··· Records ···
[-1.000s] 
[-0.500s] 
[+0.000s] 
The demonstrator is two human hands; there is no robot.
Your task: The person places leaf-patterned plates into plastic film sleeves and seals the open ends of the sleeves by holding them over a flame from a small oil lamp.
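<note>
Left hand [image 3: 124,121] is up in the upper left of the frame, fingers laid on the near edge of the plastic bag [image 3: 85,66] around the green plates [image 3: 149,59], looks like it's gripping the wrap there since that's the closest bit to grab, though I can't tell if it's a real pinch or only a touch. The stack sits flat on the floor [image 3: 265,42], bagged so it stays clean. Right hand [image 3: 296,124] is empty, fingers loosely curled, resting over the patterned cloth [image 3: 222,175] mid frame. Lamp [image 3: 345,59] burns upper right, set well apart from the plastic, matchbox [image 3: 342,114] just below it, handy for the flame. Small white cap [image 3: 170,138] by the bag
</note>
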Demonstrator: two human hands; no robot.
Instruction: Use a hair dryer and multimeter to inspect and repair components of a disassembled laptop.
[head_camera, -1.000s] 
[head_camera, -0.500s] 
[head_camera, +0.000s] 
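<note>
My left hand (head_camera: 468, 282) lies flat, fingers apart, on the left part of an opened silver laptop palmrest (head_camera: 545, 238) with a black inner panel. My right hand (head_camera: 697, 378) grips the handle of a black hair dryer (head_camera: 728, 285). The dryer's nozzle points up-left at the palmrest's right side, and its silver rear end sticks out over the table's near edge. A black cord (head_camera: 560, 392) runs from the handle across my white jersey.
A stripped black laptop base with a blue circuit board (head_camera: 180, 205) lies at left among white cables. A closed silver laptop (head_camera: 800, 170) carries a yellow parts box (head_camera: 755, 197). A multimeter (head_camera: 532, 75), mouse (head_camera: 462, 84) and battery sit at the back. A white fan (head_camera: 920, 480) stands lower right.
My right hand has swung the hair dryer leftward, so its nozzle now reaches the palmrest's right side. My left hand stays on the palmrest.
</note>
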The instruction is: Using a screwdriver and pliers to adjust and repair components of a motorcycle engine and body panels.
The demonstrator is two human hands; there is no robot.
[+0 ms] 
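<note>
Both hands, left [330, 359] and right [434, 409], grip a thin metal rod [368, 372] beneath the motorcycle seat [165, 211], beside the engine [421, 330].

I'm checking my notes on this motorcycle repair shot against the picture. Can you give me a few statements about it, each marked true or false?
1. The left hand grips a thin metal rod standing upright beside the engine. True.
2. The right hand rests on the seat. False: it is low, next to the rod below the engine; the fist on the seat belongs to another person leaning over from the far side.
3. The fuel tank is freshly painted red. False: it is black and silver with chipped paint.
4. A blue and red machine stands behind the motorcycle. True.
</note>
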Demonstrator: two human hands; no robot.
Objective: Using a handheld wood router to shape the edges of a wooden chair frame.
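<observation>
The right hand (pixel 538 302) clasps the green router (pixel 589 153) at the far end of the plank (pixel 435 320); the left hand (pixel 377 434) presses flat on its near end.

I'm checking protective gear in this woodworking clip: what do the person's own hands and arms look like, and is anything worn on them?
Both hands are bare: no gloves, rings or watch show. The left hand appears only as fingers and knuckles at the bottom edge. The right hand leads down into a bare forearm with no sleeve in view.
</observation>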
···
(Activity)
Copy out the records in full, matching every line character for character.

(Response)
[-1.000s] 
[-0.500s] 
[+0.000s] 
The demonstrator is two human hands; there is no robot.
Your task: The person places leaf-patterned plates into plastic film sleeves and seals the open ends of the sleeves by holding them over a flame from a small oil lamp.
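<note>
Left hand [image 3: 124,121] is up in the upper left of the frame, fingers laid on the near edge of the plastic bag [image 3: 85,66] around the green plates [image 3: 149,59], looks like it's gripping the wrap there since that's the closest bit to grab, though I can't tell if it's a real pinch or only a touch. The stack sits flat on the floor [image 3: 265,42], bagged so it stays clean. Right hand [image 3: 296,124] is empty, fingers loosely curled, resting over the patterned cloth [image 3: 222,175] mid frame. Lamp [image 3: 345,59] burns upper right, set well apart from the plastic, matchbox [image 3: 342,114] just below it, handy for the flame. Small white cap [image 3: 170,138] by the bag
</note>
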Demonstrator: two human hands; no robot.
Instruction: Use a hair dryer and multimeter to inspect and repair components of a disassembled laptop.
[head_camera, -1.000s] 
[head_camera, -0.500s] 
[head_camera, +0.000s] 
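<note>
My left hand (head_camera: 468, 282) lies flat, fingers apart, on the left part of an opened silver laptop palmrest (head_camera: 545, 238) with a black inner panel. My right hand (head_camera: 697, 378) grips the handle of a black hair dryer (head_camera: 728, 285). The dryer's nozzle points up-left at the palmrest's right side, and its silver rear end sticks out over the table's near edge. A black cord (head_camera: 560, 392) runs from the handle across my white jersey.
A stripped black laptop base with a blue circuit board (head_camera: 180, 205) lies at left among white cables. A closed silver laptop (head_camera: 800, 170) carries a yellow parts box (head_camera: 755, 197). A multimeter (head_camera: 532, 75), mouse (head_camera: 462, 84) and battery sit at the back. A white fan (head_camera: 920, 480) stands lower right.
My right hand has swung the hair dryer leftward, so its nozzle now reaches the palmrest's right side. My left hand stays on the palmrest.
</note>
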The instruction is: Using a screwdriver and pliers to adjust and repair components of a motorcycle engine and body panels.
The demonstrator is two human hands; there is no robot.
[+0 ms] 
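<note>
Both hands, left [330, 359] and right [434, 409], grip a thin metal rod [368, 372] beneath the motorcycle seat [165, 211], beside the engine [421, 330].

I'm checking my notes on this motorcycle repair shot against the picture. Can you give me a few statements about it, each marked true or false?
1. The left hand grips a thin metal rod standing upright beside the engine. True.
2. The right hand rests on the seat. False: it is low, next to the rod below the engine; the fist on the seat belongs to another person leaning over from the far side.
3. The fuel tank is freshly painted red. False: it is black and silver with chipped paint.
4. A blue and red machine stands behind the motorcycle. True.
</note>
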Demonstrator: two human hands; no robot.
Objective: Using a handheld wood router to shape the edges of a wooden chair frame.
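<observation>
The right hand (pixel 538 302) clasps the green router (pixel 589 153) at the far end of the plank (pixel 435 320); the left hand (pixel 377 434) presses flat on its near end.

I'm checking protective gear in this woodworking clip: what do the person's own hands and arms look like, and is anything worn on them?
Both hands are bare: no gloves, rings or watch show. The left hand appears only as fingers and knuckles at the bottom edge. The right hand leads down into a bare forearm with no sleeve in view.
</observation>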

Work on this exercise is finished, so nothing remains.